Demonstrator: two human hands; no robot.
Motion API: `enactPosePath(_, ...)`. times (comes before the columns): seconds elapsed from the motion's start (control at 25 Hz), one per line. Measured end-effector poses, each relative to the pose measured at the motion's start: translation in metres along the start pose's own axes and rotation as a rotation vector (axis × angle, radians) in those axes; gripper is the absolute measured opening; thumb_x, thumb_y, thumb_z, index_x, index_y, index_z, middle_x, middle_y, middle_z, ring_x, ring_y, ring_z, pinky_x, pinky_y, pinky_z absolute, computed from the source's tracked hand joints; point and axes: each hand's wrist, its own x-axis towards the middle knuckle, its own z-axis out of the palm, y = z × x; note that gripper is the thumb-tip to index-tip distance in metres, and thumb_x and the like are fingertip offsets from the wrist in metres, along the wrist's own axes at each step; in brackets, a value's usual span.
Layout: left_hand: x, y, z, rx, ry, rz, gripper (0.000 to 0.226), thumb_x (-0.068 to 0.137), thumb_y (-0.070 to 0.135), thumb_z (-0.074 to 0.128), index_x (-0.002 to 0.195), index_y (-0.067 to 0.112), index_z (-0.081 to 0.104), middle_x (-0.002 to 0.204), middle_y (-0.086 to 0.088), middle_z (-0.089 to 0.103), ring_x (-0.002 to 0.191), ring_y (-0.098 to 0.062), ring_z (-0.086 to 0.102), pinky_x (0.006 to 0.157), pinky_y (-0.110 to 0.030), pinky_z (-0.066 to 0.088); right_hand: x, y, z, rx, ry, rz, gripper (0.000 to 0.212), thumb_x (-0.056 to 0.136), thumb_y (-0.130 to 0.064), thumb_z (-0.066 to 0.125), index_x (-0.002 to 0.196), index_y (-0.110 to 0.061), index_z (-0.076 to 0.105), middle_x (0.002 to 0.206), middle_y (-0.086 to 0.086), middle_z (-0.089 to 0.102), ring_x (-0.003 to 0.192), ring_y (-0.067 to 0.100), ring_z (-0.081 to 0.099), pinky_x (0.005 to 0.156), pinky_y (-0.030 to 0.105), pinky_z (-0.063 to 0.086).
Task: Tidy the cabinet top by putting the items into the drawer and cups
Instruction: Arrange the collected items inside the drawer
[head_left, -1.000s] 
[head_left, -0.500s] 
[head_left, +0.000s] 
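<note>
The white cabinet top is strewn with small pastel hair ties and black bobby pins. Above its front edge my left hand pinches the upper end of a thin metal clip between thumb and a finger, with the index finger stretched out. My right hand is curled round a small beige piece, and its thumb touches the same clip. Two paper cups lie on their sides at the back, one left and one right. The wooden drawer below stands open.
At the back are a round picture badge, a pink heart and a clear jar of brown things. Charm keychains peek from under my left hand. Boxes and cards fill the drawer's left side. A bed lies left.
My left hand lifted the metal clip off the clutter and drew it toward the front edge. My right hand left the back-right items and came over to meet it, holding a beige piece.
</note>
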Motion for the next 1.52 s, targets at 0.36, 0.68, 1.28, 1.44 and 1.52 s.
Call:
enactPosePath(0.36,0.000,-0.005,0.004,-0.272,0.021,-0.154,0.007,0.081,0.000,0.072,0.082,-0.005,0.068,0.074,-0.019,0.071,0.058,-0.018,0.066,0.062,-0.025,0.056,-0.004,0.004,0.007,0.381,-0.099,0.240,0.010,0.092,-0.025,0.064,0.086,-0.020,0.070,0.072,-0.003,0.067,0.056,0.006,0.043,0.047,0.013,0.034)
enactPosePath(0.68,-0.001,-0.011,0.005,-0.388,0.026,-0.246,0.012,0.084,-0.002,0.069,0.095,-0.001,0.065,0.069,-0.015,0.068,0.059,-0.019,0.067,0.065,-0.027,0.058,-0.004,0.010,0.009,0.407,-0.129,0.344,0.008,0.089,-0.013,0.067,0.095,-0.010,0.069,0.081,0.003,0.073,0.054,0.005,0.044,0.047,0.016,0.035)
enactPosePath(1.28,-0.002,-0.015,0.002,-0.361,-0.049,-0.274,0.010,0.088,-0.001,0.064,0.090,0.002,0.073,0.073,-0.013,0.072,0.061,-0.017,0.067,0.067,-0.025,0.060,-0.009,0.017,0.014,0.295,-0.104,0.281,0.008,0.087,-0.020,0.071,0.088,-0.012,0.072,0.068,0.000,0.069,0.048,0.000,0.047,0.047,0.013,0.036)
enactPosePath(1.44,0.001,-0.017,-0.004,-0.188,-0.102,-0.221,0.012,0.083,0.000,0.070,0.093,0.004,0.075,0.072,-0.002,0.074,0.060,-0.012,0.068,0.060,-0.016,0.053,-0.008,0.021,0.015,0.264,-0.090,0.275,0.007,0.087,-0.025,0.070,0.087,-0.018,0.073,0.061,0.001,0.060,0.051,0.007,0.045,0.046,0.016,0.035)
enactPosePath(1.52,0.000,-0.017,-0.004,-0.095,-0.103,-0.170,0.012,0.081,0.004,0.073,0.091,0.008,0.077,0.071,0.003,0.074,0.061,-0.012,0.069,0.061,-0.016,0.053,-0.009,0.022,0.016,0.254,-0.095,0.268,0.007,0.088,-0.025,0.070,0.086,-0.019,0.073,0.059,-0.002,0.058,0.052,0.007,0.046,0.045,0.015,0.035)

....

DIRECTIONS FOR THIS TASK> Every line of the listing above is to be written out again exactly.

COMPLETED TASK>
Demonstrator: two human hands; no robot.
Motion API: `enactPosePath(_, ...)`. times (comes before the columns): seconds elapsed from the motion's start (control at 25 Hz), one per line. Measured end-effector poses, each relative to the pose measured at the motion's start: translation in metres along the start pose's own axes and rotation as a rotation vector (axis × angle, radians) in those axes; gripper is the absolute measured opening; thumb_x, thumb_y, thumb_z, index_x, index_y, index_z, middle_x, middle_y, middle_z, ring_x, ring_y, ring_z, pinky_x, pinky_y, pinky_z absolute, computed from the source's tracked hand joints; point and axes: each hand's wrist, its own x-axis towards the middle knuckle, its own z-axis out of the palm, y = z × x; note that gripper is the thumb-tip to index-tip distance in metres, and thumb_x and the like are fingertip offsets from the wrist in metres, along the wrist's own axes at each step; in brackets, a value's usual span.
Layout: left_hand: x, y, z, rx, ry, rz, gripper (0.000 to 0.226), thumb_x (-0.068 to 0.137), thumb_y (-0.070 to 0.135), thumb_z (-0.074 to 0.128), index_x (-0.002 to 0.195), index_y (-0.067 to 0.112), index_z (-0.081 to 0.104), middle_x (-0.002 to 0.204), middle_y (-0.086 to 0.088), middle_z (-0.089 to 0.103), ring_x (-0.002 to 0.191), ring_y (-0.098 to 0.062), ring_z (-0.086 to 0.102), pinky_x (0.006 to 0.157), pinky_y (-0.110 to 0.030), pinky_z (-0.066 to 0.088); right_hand: x, y, z, rx, ry, rz, gripper (0.000 to 0.212), thumb_x (-0.056 to 0.136), thumb_y (-0.130 to 0.064), thumb_z (-0.066 to 0.125), index_x (-0.002 to 0.196), index_y (-0.110 to 0.061), index_z (-0.076 to 0.105), middle_x (0.002 to 0.206), middle_y (-0.086 to 0.086), middle_z (-0.089 to 0.102), ring_x (-0.003 to 0.192), ring_y (-0.067 to 0.100), ring_z (-0.081 to 0.099), pinky_x (0.005 to 0.156), pinky_y (-0.030 to 0.105), pinky_z (-0.063 to 0.086).
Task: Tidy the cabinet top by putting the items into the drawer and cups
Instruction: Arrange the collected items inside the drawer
[head_left, -1.000s] 
[head_left, -0.500s] 
[head_left, +0.000s] 
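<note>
The white cabinet top is strewn with small pastel hair ties and black bobby pins. Above its front edge my left hand pinches the upper end of a thin metal clip between thumb and a finger, with the index finger stretched out. My right hand is curled round a small beige piece, and its thumb touches the same clip. Two paper cups lie on their sides at the back, one left and one right. The wooden drawer below stands open.
At the back are a round picture badge, a pink heart and a clear jar of brown things. Charm keychains peek from under my left hand. Boxes and cards fill the drawer's left side. A bed lies left.
My left hand lifted the metal clip off the clutter and drew it toward the front edge. My right hand left the back-right items and came over to meet it, holding a beige piece.
</note>
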Motion for the next 1.52 s, targets at 0.36, 0.68, 1.28, 1.44 and 1.52 s.
Call:
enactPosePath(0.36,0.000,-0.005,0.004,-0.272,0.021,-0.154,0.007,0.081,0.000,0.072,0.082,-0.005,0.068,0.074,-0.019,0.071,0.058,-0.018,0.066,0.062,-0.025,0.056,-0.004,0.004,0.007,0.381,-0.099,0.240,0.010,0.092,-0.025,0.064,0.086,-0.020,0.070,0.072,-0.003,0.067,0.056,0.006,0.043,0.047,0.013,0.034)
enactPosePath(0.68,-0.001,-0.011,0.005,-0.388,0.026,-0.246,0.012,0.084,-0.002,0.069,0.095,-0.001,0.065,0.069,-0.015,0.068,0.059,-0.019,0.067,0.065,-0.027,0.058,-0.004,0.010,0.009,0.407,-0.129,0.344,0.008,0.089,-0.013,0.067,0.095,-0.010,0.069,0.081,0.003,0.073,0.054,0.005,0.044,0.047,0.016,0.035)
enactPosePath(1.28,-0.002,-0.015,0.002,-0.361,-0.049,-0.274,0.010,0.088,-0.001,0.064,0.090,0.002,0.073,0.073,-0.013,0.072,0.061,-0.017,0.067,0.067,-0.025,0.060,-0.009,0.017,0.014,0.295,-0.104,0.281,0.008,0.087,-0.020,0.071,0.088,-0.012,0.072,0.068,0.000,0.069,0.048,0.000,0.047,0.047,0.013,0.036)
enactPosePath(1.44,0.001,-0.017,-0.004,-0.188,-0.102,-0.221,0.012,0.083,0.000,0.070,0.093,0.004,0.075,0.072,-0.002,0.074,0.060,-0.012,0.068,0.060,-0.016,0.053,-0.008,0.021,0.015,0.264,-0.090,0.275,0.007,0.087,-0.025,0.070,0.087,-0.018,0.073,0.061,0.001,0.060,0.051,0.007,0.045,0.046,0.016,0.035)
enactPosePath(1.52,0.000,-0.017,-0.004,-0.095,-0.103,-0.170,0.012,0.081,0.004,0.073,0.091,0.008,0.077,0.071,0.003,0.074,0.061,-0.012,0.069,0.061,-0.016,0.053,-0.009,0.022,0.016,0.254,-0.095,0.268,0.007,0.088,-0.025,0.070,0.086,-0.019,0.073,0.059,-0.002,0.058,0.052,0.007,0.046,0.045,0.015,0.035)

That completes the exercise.